## Dataset
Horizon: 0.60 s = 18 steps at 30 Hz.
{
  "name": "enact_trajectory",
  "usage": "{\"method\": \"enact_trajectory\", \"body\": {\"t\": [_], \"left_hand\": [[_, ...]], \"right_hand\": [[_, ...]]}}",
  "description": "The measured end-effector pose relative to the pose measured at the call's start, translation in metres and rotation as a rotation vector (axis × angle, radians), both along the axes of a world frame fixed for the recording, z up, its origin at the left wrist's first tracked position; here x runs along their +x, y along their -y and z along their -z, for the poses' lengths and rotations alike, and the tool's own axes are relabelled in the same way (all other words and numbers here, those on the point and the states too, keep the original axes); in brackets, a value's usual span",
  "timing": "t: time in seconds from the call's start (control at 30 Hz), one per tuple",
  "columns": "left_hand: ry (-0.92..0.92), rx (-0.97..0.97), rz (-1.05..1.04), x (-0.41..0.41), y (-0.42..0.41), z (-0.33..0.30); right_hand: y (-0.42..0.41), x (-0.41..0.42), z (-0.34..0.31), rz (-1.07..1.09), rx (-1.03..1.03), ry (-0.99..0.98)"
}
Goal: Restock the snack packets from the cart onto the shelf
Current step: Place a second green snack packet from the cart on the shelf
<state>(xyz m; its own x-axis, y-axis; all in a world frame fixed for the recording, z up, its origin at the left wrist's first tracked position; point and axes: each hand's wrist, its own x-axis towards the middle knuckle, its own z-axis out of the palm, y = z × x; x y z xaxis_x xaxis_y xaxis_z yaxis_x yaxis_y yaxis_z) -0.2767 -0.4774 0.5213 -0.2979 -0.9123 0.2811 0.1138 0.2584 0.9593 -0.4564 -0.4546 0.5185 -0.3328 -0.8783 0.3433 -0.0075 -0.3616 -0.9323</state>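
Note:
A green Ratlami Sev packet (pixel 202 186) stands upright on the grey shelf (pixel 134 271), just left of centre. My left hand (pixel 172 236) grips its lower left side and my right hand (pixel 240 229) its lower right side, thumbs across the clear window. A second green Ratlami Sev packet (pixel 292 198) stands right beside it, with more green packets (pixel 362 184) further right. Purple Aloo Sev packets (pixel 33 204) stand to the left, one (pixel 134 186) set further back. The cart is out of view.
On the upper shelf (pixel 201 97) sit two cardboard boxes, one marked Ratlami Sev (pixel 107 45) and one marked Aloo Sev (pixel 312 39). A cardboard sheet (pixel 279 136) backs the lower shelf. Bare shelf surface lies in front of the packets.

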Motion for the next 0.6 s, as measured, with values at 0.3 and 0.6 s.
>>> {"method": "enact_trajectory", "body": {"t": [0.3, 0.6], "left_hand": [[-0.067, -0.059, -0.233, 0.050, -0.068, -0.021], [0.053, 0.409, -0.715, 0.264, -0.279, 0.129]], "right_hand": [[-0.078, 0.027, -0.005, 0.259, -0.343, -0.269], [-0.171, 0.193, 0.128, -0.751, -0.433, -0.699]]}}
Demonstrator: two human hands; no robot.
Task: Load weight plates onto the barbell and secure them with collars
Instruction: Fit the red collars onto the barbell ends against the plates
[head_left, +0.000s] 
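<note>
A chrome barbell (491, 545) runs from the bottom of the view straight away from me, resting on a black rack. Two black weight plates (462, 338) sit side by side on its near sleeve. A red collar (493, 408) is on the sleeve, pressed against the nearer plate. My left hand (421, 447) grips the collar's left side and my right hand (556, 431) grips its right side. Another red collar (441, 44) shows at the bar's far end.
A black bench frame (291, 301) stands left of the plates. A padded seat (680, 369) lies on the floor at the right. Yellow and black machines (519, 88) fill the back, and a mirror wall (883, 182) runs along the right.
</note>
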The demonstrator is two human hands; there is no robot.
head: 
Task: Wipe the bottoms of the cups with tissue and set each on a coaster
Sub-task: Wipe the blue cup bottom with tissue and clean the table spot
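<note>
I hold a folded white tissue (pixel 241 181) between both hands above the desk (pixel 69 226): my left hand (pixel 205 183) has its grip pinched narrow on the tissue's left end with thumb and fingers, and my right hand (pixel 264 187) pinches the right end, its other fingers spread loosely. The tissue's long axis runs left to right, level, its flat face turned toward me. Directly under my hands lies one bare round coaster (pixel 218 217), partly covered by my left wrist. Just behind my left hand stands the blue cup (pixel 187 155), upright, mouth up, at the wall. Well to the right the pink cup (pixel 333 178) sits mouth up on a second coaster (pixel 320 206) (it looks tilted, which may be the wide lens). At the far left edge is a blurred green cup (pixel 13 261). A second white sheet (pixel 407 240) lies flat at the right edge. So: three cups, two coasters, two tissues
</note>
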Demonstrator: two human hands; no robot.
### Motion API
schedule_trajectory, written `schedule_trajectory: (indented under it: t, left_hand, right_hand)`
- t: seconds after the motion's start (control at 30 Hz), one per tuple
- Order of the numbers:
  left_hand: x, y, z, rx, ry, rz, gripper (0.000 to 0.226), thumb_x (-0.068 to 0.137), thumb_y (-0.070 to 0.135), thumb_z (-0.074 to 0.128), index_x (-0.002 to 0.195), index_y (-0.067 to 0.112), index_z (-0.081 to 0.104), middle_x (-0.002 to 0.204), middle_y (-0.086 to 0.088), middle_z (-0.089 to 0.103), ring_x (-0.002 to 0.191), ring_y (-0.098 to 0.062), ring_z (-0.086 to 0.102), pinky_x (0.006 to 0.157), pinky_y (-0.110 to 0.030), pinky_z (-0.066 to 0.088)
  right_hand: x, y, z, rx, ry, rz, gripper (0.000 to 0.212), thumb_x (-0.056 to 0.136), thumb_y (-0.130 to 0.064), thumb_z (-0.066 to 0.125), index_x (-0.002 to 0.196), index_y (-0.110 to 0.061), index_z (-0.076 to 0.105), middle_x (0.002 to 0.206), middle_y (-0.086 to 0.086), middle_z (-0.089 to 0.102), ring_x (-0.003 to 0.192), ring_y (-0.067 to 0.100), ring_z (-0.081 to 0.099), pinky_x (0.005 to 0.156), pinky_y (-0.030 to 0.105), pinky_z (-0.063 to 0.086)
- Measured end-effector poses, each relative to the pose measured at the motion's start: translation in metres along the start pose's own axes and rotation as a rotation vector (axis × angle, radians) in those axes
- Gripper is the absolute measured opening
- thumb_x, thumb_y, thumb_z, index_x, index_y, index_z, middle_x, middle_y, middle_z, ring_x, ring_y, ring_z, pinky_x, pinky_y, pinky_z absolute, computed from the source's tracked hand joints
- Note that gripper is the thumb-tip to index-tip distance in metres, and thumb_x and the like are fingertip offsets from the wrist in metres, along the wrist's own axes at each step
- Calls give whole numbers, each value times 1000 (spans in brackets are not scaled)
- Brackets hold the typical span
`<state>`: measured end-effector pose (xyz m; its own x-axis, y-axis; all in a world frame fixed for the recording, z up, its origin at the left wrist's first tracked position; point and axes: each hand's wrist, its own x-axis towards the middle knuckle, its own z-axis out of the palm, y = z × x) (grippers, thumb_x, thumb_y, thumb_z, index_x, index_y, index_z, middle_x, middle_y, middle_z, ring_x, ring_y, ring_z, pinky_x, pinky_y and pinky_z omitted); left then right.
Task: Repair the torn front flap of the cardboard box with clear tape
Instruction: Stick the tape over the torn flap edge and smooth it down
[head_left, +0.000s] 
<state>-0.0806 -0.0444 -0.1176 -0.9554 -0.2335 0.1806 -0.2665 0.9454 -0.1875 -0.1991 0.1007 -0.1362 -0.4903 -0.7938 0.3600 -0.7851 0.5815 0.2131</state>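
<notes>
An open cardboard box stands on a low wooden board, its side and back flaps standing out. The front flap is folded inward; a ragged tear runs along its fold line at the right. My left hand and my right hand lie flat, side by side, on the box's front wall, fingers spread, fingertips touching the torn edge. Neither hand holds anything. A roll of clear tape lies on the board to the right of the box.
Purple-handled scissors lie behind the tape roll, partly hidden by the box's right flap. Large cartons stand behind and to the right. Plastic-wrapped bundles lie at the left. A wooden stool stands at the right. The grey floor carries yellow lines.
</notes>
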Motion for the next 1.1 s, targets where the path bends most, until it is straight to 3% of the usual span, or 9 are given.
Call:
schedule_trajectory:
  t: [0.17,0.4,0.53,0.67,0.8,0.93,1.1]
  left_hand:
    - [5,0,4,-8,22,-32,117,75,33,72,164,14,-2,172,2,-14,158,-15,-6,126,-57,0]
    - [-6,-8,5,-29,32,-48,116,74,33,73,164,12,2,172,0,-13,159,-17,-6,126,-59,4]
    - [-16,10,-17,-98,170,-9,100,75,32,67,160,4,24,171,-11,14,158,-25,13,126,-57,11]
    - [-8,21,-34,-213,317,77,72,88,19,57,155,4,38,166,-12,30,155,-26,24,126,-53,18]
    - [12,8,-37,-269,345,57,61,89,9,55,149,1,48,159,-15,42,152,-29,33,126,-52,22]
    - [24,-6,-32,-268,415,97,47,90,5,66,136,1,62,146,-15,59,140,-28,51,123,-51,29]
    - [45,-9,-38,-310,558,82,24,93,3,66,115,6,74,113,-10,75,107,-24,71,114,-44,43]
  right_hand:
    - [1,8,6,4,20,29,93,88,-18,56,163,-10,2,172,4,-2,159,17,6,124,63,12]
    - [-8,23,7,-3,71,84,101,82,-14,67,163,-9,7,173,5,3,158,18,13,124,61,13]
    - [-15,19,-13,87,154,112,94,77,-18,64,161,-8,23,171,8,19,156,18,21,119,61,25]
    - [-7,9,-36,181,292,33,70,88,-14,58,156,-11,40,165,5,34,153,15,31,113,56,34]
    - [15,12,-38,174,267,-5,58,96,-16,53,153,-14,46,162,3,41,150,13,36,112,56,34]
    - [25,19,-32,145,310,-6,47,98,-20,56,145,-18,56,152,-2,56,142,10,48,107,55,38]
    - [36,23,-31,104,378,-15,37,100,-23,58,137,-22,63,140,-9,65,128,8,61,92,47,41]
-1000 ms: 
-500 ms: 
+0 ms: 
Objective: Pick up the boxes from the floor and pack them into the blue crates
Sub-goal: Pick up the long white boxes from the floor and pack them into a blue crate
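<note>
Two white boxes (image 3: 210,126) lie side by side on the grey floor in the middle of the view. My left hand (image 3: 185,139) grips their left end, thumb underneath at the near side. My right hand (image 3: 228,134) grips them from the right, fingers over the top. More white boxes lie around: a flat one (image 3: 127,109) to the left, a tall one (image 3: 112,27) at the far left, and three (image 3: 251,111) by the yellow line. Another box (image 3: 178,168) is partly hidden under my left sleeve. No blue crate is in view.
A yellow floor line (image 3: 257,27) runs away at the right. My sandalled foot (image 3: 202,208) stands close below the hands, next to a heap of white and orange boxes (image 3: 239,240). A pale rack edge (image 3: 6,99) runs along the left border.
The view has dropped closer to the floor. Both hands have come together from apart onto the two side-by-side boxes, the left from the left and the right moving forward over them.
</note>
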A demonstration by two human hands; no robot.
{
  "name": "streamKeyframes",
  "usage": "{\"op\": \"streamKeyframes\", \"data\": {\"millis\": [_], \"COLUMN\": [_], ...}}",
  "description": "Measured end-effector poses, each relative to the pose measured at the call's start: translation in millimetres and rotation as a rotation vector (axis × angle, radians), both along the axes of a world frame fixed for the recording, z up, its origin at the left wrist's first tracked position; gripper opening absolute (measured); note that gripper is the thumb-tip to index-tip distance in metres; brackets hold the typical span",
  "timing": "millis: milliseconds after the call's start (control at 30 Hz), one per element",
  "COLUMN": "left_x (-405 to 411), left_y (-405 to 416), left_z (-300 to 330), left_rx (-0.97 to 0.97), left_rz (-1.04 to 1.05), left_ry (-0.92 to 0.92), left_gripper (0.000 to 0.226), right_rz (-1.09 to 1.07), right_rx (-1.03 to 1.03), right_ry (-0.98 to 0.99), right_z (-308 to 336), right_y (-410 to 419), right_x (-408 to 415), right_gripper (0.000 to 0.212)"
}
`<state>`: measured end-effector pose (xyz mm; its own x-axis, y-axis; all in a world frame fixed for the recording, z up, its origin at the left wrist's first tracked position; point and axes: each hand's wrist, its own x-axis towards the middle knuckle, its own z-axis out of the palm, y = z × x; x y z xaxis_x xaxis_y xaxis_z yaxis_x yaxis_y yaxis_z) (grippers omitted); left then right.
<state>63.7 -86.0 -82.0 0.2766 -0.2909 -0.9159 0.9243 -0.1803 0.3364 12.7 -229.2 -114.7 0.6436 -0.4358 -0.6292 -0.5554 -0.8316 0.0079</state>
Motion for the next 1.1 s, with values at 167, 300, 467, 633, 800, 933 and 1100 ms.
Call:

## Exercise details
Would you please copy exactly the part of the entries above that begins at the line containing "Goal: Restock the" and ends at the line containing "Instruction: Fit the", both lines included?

## Answer to the problem
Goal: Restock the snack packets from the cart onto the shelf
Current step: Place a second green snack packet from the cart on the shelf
<state>(xyz m; its own x-axis, y-axis; all in a world frame fixed for the recording, z up, its origin at the left wrist's first tracked position; point and axes: each hand's wrist, its own x-axis towards the middle knuckle, its own z-axis out of the palm, y = z × x; x y z xaxis_x xaxis_y xaxis_z yaxis_x yaxis_y yaxis_z) -0.2767 -0.4774 0.5213 -0.2979 -0.9123 0.2811 0.1138 0.2584 0.9593 -0.4564 -0.4546 0.5185 -0.3328 -0.8783 0.3433 -0.0075 -0.3616 -0.9323</state>
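Note:
A green Ratlami Sev packet (pixel 202 186) stands upright on the grey shelf (pixel 134 271), just left of centre. My left hand (pixel 172 236) grips its lower left side and my right hand (pixel 240 229) its lower right side, thumbs across the clear window. A second green Ratlami Sev packet (pixel 292 198) stands right beside it, with more green packets (pixel 362 184) further right. Purple Aloo Sev packets (pixel 33 204) stand to the left, one (pixel 134 186) set further back. The cart is out of view.
On the upper shelf (pixel 201 97) sit two cardboard boxes, one marked Ratlami Sev (pixel 107 45) and one marked Aloo Sev (pixel 312 39). A cardboard sheet (pixel 279 136) backs the lower shelf. Bare shelf surface lies in front of the packets.
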
Motion for the next 0.6 s, as measured, with values at 0.3 and 0.6 s.
>>> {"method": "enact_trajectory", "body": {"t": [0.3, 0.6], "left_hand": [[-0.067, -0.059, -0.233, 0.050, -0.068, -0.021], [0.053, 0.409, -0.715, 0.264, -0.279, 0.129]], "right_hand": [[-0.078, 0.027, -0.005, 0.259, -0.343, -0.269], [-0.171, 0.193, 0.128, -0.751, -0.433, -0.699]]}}
Demonstrator: two human hands; no robot.
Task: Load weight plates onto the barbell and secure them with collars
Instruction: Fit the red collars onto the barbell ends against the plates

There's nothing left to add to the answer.